La mort d’un écrivain

C’est Dora qui m’a appelé le lundi, à vingt-deux heures. Je regardais avec Alma une série légère sur Netflix, mon téléphone était en mode silencieux. Après la fin de chaque épisode, j’ai toujours ce même réflexe un peu ahurissant de checker mon iPhone. Je me dis : « On ne sait jamais ! » On ne sait jamais quoi ? Je ne sais pas. Dora m’avait envoyé un message : « Vassilis est mort. Je suis d’une tristesse infinie ».

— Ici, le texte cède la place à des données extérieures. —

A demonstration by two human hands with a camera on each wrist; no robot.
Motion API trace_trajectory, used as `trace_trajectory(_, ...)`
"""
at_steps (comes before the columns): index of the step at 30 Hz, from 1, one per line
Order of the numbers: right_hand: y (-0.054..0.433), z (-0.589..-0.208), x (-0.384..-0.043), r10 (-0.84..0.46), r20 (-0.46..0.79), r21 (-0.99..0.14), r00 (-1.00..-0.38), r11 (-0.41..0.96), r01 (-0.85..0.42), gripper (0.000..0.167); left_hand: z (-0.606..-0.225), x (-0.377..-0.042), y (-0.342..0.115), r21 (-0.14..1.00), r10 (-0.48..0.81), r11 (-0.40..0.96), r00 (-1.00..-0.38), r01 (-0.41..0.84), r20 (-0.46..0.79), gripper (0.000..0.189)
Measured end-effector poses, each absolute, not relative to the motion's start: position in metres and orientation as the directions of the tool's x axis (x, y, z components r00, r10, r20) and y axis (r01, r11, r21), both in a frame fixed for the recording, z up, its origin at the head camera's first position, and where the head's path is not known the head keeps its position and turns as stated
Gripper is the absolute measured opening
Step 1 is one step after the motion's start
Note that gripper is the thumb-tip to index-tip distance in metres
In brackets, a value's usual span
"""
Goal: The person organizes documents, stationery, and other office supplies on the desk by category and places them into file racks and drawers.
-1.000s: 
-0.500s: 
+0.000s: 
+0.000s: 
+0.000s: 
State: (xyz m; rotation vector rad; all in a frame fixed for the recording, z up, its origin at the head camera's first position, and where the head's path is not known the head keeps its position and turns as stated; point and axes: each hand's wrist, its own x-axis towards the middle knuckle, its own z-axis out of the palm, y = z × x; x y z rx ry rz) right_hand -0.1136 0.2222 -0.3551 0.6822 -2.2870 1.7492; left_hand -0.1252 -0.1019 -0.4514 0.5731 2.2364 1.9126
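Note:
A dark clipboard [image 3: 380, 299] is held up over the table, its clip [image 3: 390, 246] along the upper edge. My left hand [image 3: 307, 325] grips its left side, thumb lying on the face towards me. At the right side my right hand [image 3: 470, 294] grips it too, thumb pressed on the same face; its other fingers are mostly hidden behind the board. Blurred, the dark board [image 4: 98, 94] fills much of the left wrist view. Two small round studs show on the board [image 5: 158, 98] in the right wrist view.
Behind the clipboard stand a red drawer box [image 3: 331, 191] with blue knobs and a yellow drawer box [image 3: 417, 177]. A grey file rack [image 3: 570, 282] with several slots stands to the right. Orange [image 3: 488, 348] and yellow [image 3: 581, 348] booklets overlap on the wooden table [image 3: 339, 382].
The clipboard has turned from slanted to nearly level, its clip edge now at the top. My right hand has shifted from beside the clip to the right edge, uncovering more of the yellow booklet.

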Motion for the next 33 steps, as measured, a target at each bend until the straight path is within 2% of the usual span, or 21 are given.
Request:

J’ai appelé Dora ne sachant pas quoi dire, je suis incapable de formuler une seule phrase utile dans ces moments-là, je ne suis bon qu’à organiser des choses, gesticuler dans tous les sens mais là, il n’y avait rien à faire, j’ai donc laissé parler Dora, et Dora parle bien : « On l’aimait beaucoup cet écrivain quand même. C’est toujours triste quand un écrivain meurt. Il écrivait si bien. On aime ses livres. Mais bon, il s’est laissé aller après la mort de son éditeur et son éditeur, c’était tout pour lui. Akh Sabyl, je suis triste, je n’arrête pas de pleurer. Tu es triste, aussi ? »
– Oui, je suis triste Dora. Et Christophe ?
– Christophe est triste aussi.

Christophe, je n’ai pas osé l’appeler car je ne veux pas parler de la mort avec lui. Je ne veux pas car j’ai toujours peur que Dora m’appelle pour me dire : « Christophe est mort ». La vérité, c’est que l’appel de Dora à vingt-deux heures, je l’ai aperçu quand je regardais la série et j’ai pensé (étant donné l’heure inhabituelle de son coup de fil) : « ça y est, il est mort ! », j’ai donc fait le choix de ne pas répondre, je ne voulais pas entendre Dora m’annoncer l’horrible nouvelle. Car si Christophe meurt, ce n’est pas seulement un grand écrivain qui partira mais surtout l’un de mes meilleurs amis et je ne saurais pas comment faire sans lui.

Après avoir raccroché avec Dora, j’ai regardé ce que Vassilis Alexakis avait écrit à propos de la mort. C’est un réflexe que j’ai quand un écrivain meurt, de toujours chercher ce qu’il avait écrit à propos d’elle. J’ai trouvé cette citation dans son roman Le premier mot :

« Le plus bel hommage qu’on puisse rendre à un défunt a été imaginé à mon avis par certains aborigènes d’Australie. Lorsque leur chef meurt, ils suppriment un mot, ils l’effacent définitivement de leur langue. »

J’ai pensé supprimer le mot « mort », ainsi on ne pourra plus jamais annoncer la mort d’un écrivain, Dora ne sera plus jamais triste et Christophe restera toujours avec moi.